**Problem**
Give the listing again exactly, skipping any pictures it holds.

**Data to process**
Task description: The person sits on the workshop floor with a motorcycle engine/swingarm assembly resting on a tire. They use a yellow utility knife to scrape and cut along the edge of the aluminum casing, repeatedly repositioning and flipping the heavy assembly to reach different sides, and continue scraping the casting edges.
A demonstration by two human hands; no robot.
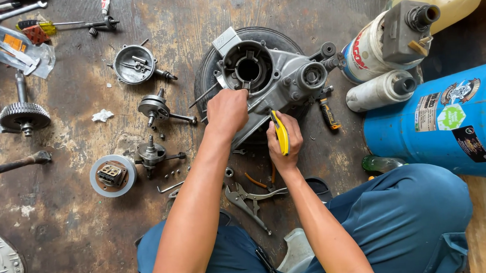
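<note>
A grey metal engine case (284,77) lies on a black tyre (205,78) in front of me. My left hand (226,111) rests in a fist on the case's near rim, just below its round opening (249,69). My right hand (283,143) grips a tool with a yellow handle (280,132), held against the case's lower edge; the tool's working end is hidden behind the hand and case.
Pliers (251,199) lie between my knees. Crank and gear parts (155,107), a round cover (134,63) and a white ring with a small part (112,175) sit on the left floor. A blue cylinder (444,119), spray cans (380,90) and a yellow-black screwdriver (327,112) stand right.
</note>
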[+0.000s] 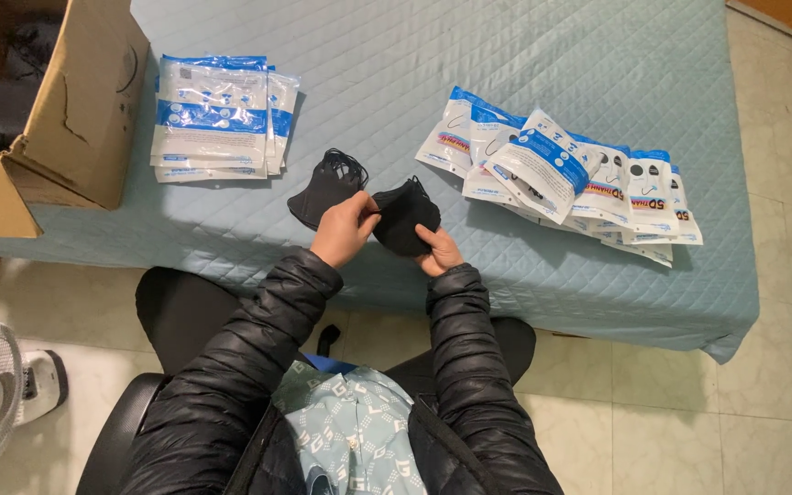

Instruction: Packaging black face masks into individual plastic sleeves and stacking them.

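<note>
We hold a black mask above the near edge of the quilted table. Our left hand pinches the mask's left edge with fingers closed; our right hand grips its lower right edge. A second black mask lies just left of it. Packets fan out right; a neat stack lies upper left, beside a cardboard box.

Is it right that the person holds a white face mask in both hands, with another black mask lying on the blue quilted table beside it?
Not quite: the face mask held by the left hand and right hand is black, not white, as the head view shows. Another black mask does lie on the blue quilted table beside it.
</note>
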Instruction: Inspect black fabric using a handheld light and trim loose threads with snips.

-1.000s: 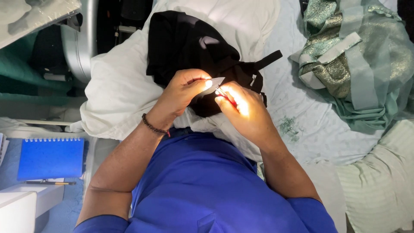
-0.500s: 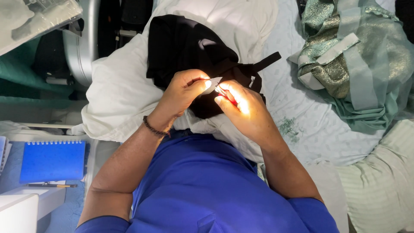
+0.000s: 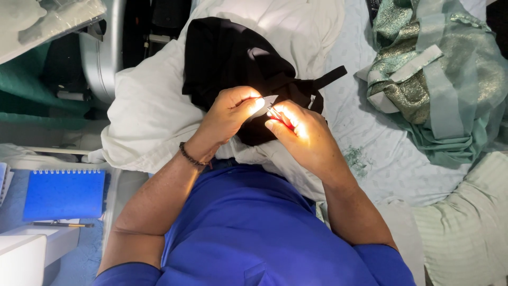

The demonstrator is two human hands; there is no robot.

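Black garment [image 3: 233, 58] unmoved, hands [image 3: 267, 124] still pinching it (red-handled tool [image 3: 280, 119] in right)

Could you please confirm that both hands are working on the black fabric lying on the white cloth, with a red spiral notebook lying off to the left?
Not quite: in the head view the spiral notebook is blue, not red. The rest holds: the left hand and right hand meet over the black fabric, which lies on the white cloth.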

**Answer section**
Task description: The person sits on the workshop floor with a motorcycle engine/swingarm assembly resting on a tire. They use a yellow utility knife to scrape and cut along the edge of the aluminum casing, repeatedly repositioning and flipping the heavy assembly to reach different sides, and continue scraping the casting edges.
A demonstration by two human hands; no robot.
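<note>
A grey metal engine case (284,77) lies on a black tyre (205,78) in front of me. My left hand (226,111) rests in a fist on the case's near rim, just below its round opening (249,69). My right hand (283,143) grips a tool with a yellow handle (280,132), held against the case's lower edge; the tool's working end is hidden behind the hand and case.
Pliers (251,199) lie between my knees. Crank and gear parts (155,107), a round cover (134,63) and a white ring with a small part (112,175) sit on the left floor. A blue cylinder (444,119), spray cans (380,90) and a yellow-black screwdriver (327,112) stand right.
</note>
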[+0.000s] 

Instruction: Packaging black face masks into individual plastic sleeves and stacking them.

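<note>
We hold a black mask above the near edge of the quilted table. Our left hand pinches the mask's left edge with fingers closed; our right hand grips its lower right edge. A second black mask lies just left of it. Packets fan out right; a neat stack lies upper left, beside a cardboard box.

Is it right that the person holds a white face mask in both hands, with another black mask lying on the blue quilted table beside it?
Not quite: the face mask held by the left hand and right hand is black, not white, as the head view shows. Another black mask does lie on the blue quilted table beside it.
</note>
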Instruction: Inspect black fabric using a handheld light and trim loose threads with snips.

-1.000s: 
-0.500s: 
+0.000s: 

The demonstrator is two human hands; there is no robot.

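Black garment [image 3: 233, 58] unmoved, hands [image 3: 267, 124] still pinching it (red-handled tool [image 3: 280, 119] in right)

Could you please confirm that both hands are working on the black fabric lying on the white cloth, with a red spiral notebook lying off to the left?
Not quite: in the head view the spiral notebook is blue, not red. The rest holds: the left hand and right hand meet over the black fabric, which lies on the white cloth.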

The submitted answer is complete.